Dapsone safety in hematology patients: Pathways to optimizing Pneumocystis jirovecii pneumonia prophylaxis in hematology malignancy and transplant recipients.

Author information

1
Pharmacy Department, Austin Health, Heidelberg, Victoria, Australia.
2
Infectious Diseases Department and Centre for Antibiotic Allergy and Research, Austin Health, Heidelberg, Victoria, Australia.
3
Department of Oncology, National Centre for Infections in Cancer, National Health and Medical Research Council Centre of Research Excellence, Peter MacCallum Cancer Centre, University of Melbourne, Parkville, Victoria, Australia.
4
Department of Medicine, University of Melbourne, Parkville, Victoria, Australia.
5
Clinical Haematology Department, Austin Health, Heidelberg, Victoria, Australia.

Abstract

Dapsone may be used for Pneumocystis jirovecii pneumonia (PJP) prophylaxis in hematology patients receiving immunosuppressive therapy or after hematopoietic stem cell transplant (HSCT) in the setting of trimethoprim-sulfamethoxazole (TMP-SMX) adverse drug reaction (ADR) history. Dapsone-induced hematological toxicities such as oxidative hemolysis may limit use in these patients and modern assessments of dapsone allergy cross-reactivity in non-HIV patients with a sulfonamide allergy are largely absent. The aim of this single-centre, retrospective study was to describe dapsone usage in hematology patients requiring PJP prophylaxis, including HSCT recipients, over a 12-month period in terms of indications, incidence of dapsone-attributed oxidative hemolysis, and immune cross-reactivity in those previously labeled with a sulfonamide allergy, as well as describing potential opportunities for first-line TMP-SMX PJP prophylaxis reintroduction. Of 24 patients meeting the study inclusion criteria, 12 (50%) were receiving dapsone PJP prophylaxis post-HSCT. No cases of breakthrough PJP infection were noted. Sixteen patients (67%) were initiated on dapsone to avoid the perceived risk of further myelosuppression with TMP-SMX and five patients (21%) because of prior delayed immune-mediated allergy to TMP-SMX. None experienced rash with dapsone therapy.
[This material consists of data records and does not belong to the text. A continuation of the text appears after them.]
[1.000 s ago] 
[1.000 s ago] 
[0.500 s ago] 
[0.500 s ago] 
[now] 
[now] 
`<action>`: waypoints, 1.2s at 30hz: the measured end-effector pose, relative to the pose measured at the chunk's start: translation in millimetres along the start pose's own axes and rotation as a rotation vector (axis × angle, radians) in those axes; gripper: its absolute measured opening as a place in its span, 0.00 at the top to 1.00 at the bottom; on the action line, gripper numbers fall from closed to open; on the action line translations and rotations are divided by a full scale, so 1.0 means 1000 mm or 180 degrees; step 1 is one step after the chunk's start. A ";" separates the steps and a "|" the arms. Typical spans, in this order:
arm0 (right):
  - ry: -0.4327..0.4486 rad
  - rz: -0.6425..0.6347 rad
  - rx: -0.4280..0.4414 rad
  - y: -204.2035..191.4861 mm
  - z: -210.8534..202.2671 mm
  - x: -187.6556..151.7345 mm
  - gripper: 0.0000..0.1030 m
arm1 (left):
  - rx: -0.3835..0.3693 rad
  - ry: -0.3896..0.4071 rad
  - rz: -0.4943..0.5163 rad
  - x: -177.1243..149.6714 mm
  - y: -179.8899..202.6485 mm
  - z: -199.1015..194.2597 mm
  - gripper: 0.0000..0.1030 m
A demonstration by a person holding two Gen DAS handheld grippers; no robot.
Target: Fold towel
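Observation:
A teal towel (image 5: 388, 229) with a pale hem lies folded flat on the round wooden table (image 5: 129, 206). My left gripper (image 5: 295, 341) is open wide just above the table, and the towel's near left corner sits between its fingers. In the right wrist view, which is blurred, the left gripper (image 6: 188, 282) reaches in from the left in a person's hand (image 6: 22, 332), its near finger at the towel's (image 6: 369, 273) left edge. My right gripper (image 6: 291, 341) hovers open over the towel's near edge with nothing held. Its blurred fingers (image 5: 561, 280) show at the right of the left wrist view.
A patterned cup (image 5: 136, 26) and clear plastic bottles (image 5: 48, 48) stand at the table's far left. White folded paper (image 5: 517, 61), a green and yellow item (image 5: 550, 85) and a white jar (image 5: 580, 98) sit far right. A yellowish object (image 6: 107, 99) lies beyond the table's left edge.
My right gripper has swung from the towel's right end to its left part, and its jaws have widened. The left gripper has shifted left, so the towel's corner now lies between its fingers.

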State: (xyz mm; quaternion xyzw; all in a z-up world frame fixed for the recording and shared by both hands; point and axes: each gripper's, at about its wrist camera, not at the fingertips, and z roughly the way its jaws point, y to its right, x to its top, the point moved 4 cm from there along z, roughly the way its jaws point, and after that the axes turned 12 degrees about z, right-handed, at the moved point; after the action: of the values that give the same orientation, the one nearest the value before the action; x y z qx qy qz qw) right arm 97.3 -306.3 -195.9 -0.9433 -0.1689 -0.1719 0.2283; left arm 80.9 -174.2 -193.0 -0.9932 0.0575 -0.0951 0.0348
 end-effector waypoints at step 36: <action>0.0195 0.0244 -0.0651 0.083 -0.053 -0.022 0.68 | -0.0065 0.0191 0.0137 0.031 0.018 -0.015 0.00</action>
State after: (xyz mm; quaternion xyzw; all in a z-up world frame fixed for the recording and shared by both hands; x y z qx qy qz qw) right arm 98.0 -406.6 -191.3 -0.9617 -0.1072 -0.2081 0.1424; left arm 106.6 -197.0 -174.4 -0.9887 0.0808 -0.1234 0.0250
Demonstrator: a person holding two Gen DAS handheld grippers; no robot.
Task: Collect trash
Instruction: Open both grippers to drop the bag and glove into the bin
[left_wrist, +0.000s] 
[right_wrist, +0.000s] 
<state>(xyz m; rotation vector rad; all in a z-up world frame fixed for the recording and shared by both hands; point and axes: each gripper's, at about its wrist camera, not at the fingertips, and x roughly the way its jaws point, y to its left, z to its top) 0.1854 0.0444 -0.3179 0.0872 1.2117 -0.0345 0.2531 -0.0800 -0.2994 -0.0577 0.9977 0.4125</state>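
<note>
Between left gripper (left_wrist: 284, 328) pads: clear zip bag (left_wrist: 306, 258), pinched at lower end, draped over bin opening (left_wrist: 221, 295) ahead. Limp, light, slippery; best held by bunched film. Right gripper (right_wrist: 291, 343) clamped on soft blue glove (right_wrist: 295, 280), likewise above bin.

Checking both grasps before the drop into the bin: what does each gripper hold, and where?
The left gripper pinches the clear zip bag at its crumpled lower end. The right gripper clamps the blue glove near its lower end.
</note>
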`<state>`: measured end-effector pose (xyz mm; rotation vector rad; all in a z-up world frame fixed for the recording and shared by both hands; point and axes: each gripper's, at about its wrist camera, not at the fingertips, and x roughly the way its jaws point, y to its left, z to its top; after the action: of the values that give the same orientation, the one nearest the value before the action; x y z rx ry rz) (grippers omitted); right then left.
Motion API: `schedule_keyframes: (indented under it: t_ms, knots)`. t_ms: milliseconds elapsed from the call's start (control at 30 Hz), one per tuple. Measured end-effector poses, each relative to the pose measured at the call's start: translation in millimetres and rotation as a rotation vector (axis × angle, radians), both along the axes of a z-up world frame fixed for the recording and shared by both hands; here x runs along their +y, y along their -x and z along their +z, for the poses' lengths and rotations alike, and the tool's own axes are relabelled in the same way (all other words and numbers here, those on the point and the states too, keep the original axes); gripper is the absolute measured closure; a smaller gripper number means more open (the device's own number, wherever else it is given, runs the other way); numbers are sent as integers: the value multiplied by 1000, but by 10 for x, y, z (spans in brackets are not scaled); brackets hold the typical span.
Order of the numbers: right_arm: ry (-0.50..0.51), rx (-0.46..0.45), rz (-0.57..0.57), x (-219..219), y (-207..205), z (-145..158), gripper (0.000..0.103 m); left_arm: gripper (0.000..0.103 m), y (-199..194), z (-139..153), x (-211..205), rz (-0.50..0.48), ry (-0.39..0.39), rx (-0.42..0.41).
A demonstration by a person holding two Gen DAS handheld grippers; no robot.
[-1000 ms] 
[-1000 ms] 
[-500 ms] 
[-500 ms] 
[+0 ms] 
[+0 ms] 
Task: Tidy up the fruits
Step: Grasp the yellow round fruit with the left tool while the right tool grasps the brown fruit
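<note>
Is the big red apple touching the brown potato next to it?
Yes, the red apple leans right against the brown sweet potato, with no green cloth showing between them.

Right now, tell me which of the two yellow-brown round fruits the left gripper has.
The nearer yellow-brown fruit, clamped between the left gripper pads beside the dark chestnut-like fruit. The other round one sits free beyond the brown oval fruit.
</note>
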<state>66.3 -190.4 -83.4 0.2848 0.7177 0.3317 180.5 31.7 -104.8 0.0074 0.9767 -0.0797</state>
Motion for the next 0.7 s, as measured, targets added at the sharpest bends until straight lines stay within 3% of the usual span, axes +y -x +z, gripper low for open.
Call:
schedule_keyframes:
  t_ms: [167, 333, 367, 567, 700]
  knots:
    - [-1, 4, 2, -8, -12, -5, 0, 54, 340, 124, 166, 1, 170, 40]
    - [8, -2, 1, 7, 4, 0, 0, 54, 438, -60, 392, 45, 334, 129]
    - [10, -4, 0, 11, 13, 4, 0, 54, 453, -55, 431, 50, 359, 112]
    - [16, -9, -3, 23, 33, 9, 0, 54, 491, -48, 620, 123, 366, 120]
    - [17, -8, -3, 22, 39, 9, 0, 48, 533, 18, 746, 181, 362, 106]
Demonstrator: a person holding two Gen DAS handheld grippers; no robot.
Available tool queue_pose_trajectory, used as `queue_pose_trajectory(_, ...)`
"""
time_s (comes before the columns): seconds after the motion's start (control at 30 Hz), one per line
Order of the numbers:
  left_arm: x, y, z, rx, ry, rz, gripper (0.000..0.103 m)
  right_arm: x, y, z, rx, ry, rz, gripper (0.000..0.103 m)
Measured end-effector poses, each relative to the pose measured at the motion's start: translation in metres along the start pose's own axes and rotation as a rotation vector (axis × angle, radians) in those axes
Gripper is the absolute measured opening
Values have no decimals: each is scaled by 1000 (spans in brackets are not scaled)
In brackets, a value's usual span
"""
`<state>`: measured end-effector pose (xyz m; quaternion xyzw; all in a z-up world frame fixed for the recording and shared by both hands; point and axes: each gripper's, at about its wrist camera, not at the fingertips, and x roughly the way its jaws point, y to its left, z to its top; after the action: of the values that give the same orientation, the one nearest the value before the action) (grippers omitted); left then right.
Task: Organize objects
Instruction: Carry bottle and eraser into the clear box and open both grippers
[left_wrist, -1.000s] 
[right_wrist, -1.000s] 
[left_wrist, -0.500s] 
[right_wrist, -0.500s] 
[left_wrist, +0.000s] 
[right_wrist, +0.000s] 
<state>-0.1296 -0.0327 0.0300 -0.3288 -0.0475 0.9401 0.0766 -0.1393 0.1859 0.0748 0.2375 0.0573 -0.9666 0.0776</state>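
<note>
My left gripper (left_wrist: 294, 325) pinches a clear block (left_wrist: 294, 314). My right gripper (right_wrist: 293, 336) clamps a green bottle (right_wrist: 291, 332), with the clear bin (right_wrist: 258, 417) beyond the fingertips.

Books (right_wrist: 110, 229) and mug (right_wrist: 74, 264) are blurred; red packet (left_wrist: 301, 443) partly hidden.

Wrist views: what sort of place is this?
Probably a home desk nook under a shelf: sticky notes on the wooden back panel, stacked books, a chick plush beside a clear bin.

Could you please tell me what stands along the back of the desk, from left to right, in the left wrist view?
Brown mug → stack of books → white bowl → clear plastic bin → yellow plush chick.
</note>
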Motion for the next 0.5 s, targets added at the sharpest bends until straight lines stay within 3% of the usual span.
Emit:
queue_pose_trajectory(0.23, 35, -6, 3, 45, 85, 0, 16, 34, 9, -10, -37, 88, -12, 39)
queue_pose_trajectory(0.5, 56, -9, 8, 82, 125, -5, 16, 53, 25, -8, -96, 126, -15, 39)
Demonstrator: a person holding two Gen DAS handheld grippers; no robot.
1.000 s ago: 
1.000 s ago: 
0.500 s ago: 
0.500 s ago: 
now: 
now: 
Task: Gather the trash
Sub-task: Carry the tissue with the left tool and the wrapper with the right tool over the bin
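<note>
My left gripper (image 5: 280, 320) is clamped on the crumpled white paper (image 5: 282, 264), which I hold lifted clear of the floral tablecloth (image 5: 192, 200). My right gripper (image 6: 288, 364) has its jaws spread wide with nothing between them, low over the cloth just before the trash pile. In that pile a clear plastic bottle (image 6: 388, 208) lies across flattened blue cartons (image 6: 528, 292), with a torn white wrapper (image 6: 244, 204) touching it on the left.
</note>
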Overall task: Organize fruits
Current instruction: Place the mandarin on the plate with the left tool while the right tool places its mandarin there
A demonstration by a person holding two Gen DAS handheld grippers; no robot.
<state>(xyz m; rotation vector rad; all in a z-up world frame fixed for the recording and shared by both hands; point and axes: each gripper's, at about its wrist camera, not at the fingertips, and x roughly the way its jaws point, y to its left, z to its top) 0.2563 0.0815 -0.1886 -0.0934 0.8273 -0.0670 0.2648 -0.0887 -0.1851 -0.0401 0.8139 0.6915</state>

Six patients (25%) were successfully rechallenged on TMP-SMX, including one patient with prior TMP-SMX-associated rash. Four (17%) patients had confirmed oxidative hemolysis, all resulting in dapsone cessation. Dapsone PJP prophylaxis in hematology patients was effective and safe, with nonlife threatening dapsone-related hemolysis noted in a small number. An absence of sulfonamide allergy cross-reactivity was noted, suggesting greater TMP-SMX rechallenges or desensitization could be considered in those receiving dapsone.

KEYWORDS:

Pneumocystis jirovecii pneumonia; adverse drug reactions; dapsone; hematopoietic stem cell transplantation

PMID:
30030892
DOI:
10.1111/tid.12968
[Indexed for MEDLINE]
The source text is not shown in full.